## INSTRUCTIONS FOR THE TASK:
Could you write out the lines below exactly, beginning with the first and finishing with the one that contains "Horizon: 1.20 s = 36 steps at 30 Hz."?

## PROVIDED DATA:
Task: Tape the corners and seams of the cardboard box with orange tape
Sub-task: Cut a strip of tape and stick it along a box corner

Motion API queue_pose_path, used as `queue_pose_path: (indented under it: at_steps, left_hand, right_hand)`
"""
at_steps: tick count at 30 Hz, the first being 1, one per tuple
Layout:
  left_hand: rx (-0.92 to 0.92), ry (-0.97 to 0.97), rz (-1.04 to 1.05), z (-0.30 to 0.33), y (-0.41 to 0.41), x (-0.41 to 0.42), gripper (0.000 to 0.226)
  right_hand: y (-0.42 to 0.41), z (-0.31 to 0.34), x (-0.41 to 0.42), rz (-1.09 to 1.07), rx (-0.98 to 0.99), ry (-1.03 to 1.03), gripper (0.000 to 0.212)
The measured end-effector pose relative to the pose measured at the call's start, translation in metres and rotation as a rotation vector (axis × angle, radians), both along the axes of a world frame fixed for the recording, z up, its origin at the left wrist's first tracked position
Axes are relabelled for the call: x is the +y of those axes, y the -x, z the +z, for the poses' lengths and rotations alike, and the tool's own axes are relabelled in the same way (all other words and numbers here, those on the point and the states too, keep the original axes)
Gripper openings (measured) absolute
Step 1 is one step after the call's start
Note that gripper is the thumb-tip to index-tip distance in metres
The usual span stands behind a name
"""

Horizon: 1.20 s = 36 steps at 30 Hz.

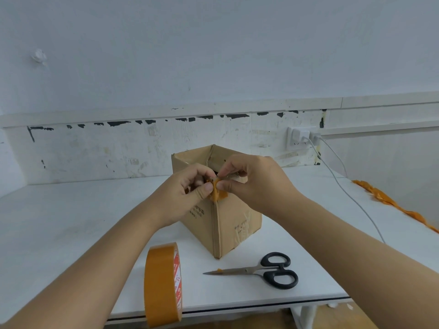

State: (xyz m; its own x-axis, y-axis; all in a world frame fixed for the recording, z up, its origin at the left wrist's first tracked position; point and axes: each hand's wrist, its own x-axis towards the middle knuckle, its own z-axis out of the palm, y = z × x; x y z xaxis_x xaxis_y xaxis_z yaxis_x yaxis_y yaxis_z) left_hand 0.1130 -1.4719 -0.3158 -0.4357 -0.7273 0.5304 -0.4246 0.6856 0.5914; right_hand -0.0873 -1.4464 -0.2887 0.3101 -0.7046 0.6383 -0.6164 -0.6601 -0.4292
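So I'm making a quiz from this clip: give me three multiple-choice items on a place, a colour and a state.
1. Where do the scissors lie?
A. inside the box
B. on the table in front of the cardboard box
C. on the tape roll

2. The scissor handles are:
A. black
B. red
C. blue

3. The tape roll is:
A. lying flat
B. standing on edge
C. held up

Key: B, they lie on the table; A, both loops are black; B, it stands unheld while both hands pinch an orange tape piece at the box's corner.

Head-worn wide view, facing forward and down, close over table (pixel 71 222)
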Motion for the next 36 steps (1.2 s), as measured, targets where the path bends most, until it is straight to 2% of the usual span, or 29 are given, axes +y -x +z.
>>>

## REPLY TO THE TASK:
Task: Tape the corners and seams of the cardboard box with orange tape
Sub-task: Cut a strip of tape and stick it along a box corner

Motion API queue_pose_path, used as `queue_pose_path: (indented under it: at_steps, left_hand, right_hand)`
"""
at_steps: tick count at 30 Hz, the first being 1, one per tuple
Layout:
  left_hand: rx (-0.92 to 0.92), ry (-0.97 to 0.97), rz (-1.04 to 1.05), z (-0.30 to 0.33), y (-0.41 to 0.41), x (-0.41 to 0.42), gripper (0.000 to 0.226)
  right_hand: y (-0.42 to 0.41), z (-0.31 to 0.34), x (-0.41 to 0.42), rz (-1.09 to 1.07), rx (-0.98 to 0.99), ry (-1.03 to 1.03), gripper (0.000 to 0.212)
The measured end-effector pose relative to the pose measured at the call's start, translation in metres and rotation as a rotation vector (axis × angle, radians), both along the axes of a world frame fixed for the recording, z up, its origin at the left wrist's first tracked position
Axes are relabelled for the call: x is the +y of those axes, y the -x, z the +z, for the poses' lengths and rotations alike, and the tool's own axes are relabelled in the same way (all other words and numbers here, those on the point and the states too, keep the original axes)
Gripper openings (measured) absolute
Step 1 is one step after the call's start
Note that gripper is the thumb-tip to index-tip distance in metres
The usual span stands behind a name
"""

Horizon: 1.20 s = 36 steps at 30 Hz.

No further output will be produced for this exercise.